I started reading this book because I had read of some homeschooling methods that were based on Charlotte Mason’s books on education. She wrote Home Education in 1886, and as I read I was amazed at how much of what she says is still applicable today. There have been changes in science and in the world, but since the chief object of her book is how to educate your children; children are much the same as they ever were. They are born into the world and need to grow and learn about the world around them.
As I read, I found that my opinion of this book grew as well. I think it is one of the best parenting books I have read. So many of the books today are from a secular worldview, and the Christian books are usually only on spiritual ideas, without the honor and respect of science and natural laws that Mason has in her views. She is very good at starting her ideas at the basic, logical beginning, and working from there. She is also very good at not giving too specific of advice (as every child is unique, so techniques for handling each child would vary), yet her advice is helpful and very specific about some things.
The section on habits is worth reading, whether homeschooling or not. This section helps establish a way of thinking about the issues you are facing with your children, and why they are constant daily battles. If a child is in a habit of doing something, the only way to cure that habit is to replace it with a different, good habit. Good advice that I need to apply in my own life.
Some of my favorite quotes, from over 100 years ago and still true today:
“On fine days when it is warm enough to sit out with wraps, why should not tea and breakfast, everything but a hot dinner, be served out of doors? For we are an overwrought generation, running to nerves as a cabbage runs to seed; and every hour spent in the open is a clear gain, tending to the increase of brain power and bodily vigour, and to the lengthening of life itself.”
“All this is stale knowledge to older people, but one of the secrets of the educator is to present nothing as stale knowledge, but to put himself in the position of the child, and wonder and admire with him; for every common miracle which the child sees with his own eyes makes of him for the moment another Newton.”

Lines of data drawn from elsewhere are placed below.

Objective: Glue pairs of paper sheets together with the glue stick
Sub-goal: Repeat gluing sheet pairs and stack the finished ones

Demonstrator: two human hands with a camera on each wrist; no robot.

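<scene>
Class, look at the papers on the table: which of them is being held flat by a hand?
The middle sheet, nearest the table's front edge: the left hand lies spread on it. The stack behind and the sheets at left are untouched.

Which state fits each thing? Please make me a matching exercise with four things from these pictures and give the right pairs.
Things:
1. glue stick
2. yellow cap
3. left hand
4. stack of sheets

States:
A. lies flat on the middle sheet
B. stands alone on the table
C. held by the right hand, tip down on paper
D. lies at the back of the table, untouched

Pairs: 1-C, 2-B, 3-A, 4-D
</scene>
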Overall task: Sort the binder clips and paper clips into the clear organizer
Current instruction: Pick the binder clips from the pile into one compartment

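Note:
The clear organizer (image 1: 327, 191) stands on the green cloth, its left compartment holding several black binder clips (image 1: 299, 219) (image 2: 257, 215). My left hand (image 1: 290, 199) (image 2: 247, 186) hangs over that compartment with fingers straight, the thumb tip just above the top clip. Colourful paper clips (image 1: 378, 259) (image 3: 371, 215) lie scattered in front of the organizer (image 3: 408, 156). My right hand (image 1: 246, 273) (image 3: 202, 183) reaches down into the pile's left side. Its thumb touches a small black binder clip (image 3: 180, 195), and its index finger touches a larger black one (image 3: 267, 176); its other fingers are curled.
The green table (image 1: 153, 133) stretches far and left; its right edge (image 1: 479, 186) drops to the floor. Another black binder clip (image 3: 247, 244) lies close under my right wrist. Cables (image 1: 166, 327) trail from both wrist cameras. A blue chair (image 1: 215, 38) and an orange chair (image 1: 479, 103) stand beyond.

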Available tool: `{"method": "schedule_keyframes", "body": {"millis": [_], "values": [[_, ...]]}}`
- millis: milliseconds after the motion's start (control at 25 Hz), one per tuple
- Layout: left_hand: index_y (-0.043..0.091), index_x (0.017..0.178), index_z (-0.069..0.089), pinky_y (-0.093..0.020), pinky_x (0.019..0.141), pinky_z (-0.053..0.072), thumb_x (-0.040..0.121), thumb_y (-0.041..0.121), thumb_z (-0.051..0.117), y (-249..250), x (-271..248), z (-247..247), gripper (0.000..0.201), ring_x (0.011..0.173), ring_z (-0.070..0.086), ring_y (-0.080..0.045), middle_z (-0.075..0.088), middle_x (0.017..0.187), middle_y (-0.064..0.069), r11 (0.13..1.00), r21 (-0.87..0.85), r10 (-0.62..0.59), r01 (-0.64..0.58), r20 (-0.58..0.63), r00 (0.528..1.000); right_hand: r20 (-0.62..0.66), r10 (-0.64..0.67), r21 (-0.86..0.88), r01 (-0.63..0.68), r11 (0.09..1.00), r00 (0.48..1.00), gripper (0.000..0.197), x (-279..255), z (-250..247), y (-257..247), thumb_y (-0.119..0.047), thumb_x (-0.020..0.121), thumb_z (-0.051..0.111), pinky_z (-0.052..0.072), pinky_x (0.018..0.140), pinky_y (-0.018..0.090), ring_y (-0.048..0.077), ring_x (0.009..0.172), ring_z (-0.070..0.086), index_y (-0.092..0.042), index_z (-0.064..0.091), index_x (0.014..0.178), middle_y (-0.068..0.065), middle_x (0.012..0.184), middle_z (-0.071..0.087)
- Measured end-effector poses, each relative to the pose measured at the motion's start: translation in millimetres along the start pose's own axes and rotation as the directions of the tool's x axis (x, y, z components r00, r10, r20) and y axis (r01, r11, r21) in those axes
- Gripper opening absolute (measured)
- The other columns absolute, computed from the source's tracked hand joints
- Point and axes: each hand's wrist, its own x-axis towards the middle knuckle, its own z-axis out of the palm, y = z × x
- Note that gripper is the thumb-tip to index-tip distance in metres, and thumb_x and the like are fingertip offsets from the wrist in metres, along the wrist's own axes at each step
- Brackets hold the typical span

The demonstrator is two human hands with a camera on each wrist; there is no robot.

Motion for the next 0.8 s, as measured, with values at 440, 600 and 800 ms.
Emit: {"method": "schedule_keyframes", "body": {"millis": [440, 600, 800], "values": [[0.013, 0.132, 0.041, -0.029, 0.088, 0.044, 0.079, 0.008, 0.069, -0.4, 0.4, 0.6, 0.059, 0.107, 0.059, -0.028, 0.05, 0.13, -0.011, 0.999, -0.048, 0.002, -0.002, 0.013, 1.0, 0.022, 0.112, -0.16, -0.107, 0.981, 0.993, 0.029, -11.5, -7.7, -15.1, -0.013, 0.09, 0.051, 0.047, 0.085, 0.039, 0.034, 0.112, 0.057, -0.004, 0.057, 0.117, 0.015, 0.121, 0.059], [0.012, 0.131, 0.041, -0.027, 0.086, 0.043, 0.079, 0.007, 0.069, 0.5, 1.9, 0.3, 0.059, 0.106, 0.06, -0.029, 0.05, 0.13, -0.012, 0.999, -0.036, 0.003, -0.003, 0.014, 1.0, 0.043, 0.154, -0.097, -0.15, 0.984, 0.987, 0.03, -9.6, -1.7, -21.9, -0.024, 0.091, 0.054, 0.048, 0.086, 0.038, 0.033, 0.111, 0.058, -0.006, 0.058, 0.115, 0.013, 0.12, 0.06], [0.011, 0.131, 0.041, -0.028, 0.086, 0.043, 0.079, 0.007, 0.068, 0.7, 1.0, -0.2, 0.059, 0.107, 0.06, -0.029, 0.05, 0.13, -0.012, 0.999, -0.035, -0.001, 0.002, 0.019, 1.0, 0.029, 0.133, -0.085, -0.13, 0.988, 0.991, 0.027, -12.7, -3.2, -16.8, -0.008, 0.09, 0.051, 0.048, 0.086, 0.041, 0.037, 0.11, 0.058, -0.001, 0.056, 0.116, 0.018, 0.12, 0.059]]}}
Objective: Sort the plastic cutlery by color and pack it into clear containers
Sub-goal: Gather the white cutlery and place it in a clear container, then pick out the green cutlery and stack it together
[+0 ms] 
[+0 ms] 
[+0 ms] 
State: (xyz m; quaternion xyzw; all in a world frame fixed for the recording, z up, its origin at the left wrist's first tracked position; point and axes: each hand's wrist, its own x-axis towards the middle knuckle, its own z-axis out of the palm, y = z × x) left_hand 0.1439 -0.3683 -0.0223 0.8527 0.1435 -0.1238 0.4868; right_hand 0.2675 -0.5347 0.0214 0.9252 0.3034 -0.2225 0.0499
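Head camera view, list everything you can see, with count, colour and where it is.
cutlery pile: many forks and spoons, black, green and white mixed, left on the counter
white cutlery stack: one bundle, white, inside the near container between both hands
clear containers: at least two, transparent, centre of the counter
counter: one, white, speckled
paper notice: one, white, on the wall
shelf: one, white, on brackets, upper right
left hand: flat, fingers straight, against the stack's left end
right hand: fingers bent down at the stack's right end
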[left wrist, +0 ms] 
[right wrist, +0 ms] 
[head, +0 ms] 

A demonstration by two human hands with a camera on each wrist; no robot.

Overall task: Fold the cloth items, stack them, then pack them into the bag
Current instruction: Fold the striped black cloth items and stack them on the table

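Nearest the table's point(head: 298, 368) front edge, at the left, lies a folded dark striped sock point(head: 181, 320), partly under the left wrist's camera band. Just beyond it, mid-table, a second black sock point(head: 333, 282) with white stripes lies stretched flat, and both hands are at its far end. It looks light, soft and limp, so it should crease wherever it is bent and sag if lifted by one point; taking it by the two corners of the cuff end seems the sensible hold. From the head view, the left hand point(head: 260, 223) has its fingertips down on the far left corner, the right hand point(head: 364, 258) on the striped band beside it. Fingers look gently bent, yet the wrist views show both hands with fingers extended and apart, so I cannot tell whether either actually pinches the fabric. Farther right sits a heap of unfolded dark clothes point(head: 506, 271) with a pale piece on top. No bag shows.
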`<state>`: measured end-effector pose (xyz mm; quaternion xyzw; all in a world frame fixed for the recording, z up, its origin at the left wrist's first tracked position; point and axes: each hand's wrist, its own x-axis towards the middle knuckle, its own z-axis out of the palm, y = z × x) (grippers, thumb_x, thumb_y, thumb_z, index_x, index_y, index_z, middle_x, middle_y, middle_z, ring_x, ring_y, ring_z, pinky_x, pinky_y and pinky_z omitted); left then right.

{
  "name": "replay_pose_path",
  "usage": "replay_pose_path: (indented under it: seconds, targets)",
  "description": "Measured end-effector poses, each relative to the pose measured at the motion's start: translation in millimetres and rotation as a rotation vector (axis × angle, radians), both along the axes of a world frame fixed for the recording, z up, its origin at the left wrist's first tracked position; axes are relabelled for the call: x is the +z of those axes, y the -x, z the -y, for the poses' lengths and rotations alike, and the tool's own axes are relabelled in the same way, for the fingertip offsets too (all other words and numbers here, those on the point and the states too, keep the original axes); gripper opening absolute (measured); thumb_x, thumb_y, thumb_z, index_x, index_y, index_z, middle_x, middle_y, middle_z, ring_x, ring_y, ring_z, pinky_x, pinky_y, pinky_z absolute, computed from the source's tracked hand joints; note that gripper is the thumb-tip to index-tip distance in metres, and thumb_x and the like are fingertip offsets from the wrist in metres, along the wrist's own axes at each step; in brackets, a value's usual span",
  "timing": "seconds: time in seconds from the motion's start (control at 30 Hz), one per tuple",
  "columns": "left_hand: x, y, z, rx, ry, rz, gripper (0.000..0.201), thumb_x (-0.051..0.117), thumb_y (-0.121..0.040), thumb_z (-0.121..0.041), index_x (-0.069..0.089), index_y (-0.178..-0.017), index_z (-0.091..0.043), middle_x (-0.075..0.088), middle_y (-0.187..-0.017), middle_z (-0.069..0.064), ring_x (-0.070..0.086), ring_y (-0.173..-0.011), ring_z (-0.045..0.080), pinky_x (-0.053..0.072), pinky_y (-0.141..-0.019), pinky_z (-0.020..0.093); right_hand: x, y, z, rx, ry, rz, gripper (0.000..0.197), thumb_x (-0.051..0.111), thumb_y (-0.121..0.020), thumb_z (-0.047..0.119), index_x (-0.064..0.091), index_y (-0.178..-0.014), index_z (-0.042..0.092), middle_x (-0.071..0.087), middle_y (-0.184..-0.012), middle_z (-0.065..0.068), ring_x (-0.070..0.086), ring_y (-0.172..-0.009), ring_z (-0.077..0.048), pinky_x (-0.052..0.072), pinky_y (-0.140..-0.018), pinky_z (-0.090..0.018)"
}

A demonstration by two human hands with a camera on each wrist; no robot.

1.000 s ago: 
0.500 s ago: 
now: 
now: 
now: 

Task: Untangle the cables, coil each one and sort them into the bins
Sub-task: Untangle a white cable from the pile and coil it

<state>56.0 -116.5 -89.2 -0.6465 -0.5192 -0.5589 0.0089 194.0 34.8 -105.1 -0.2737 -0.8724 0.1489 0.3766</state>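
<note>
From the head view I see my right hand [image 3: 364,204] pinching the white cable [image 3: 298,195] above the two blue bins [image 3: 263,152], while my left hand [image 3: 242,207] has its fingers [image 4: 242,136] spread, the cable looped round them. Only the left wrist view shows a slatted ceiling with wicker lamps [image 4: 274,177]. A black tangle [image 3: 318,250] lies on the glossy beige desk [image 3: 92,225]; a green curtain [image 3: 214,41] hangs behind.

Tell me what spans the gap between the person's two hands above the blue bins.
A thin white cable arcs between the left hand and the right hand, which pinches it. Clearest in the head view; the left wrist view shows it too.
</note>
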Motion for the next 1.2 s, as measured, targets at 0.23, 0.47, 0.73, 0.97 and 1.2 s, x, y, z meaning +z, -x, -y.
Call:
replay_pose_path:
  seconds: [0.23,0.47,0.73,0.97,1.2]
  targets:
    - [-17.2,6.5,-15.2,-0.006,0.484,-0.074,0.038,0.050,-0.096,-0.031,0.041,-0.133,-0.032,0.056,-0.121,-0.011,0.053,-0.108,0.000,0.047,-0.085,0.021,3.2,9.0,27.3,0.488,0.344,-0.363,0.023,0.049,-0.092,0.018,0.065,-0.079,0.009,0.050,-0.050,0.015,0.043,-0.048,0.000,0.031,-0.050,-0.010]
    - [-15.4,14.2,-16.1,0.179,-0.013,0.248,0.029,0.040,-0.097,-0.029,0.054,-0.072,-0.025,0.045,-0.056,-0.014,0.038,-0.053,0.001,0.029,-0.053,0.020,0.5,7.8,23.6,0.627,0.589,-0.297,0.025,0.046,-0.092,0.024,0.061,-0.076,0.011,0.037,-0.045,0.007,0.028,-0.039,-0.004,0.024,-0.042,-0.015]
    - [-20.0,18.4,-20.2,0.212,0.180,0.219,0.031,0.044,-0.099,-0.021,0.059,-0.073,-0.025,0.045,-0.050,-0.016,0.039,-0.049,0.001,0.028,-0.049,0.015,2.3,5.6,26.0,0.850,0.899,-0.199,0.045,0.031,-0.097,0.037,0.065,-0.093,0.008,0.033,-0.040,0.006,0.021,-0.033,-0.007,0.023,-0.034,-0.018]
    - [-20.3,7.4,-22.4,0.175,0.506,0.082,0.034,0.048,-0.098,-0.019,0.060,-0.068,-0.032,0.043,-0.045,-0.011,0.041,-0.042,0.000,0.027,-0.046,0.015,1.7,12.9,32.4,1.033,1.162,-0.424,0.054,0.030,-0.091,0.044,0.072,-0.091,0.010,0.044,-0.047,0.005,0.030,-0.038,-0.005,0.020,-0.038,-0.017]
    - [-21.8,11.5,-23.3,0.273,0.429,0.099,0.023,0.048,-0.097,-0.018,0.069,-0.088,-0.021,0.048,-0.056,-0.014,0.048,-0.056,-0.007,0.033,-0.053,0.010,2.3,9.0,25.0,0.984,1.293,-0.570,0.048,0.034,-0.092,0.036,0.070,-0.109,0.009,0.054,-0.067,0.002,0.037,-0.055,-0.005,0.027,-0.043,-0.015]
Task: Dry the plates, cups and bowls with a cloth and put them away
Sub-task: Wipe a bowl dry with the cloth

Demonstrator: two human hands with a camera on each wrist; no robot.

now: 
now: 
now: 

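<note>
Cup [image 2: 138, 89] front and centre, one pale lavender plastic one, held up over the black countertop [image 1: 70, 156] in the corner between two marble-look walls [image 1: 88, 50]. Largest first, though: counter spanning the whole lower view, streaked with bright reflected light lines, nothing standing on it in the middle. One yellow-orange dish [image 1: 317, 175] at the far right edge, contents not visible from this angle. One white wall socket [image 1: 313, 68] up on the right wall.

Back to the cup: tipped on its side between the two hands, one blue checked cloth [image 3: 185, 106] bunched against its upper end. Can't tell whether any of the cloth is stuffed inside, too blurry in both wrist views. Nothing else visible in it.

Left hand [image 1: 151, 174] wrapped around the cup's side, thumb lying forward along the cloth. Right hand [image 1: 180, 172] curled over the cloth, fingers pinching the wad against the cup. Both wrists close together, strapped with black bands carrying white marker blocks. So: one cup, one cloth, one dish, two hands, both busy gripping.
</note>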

“We were all meant to be naturalists, each in his degree, and it is inexcusable to live in a world so full of the marvels of plant and animal life and to care for none of these things.”
Mason is very strong-minded about children spending as much time outdoors in nature as possible, and today in the world we live in I feel it is even more important! I realize that although I spent a great deal of time outside when I was a child, it is so easy for my children to only see the wonders of nature second-hand from television. The problem is that it isn’t real and that it is curated to show only what the nature program is trying to show. The real, natural world is entirely different and immersive. Our world is so science-minded these days, yet, without spending time outdoors in nature a great deal, the wonders of science will always remain locked to children, and uninteresting.
In that same vein:
“Power will pass, more and more, into the hands of Scientific Men. — It is infinitely well worth of the mother’s while to take some pains every day to secure, in the first place, that her children spend hours daily amongst rural and natural objects; and, in the second place, to infuse into them, or rather to cherish in them, the love of investigation.”
On habits:
“What remains to be tried when neither time, reward, nor punishment is effectual? That panacea of the educationist: ‘ One custom overcometh another.’ This inveterate dawdling is a habit to be supplanted only by the contrary habit, and the mother must devote herself for a few weeks to this cure as steadily and untiringly as she would to the nursing of her child through measles.”
“The education of habit is successful in so far as it enables the mother to let her children alone, not teasing them with perpetual commands and directions — a running fire of Do and Don’t; but letting them go their own way and grow, having first secured that they will go the right way, and grow to fruitful purpose… The mother who takes pains to endow her children with good habits secures for herself smooth and easy days; while she who lets their habits take care of themselves has a weary life of endless friction with the children.”
“Half the clever talk we hear today, and half the uneasiness which underlies this talk, are due to a thorough and perfect ignorance of the Bible text.”
“But let the imaginations of children be stored with the pictures, their minds nourished upon the words, of the gradually unfolding story of the Scriptures, and they will come to look out upon a wide horizon within which persons and events take shape in their due place and due proportion. By degrees, they will see that the world is a stage whereon the goodness of God is continually striving with the wilfulness of man; that some heroic men take sides with God; and that others, foolish and headstrong, oppose themselves to Him.”
“Let all the circumstances of the daily Bible reading — the consecutive reading, from the first chapter of Genesis onwards, with necessary omissions — be delightful to the child; let him be in his mother’s room, in his mother’s arms; let that quarter of an hour be one of sweet leisure and sober gladness, the child’s whole interest being allowed to go to the story without distracting moral considerations; and then, the less talk the better; the story will sink in, and bring its own teaching, a little now, and more every year as he is able to bear it. Once such story will be in him a constantly growing, fructifying moral idea.”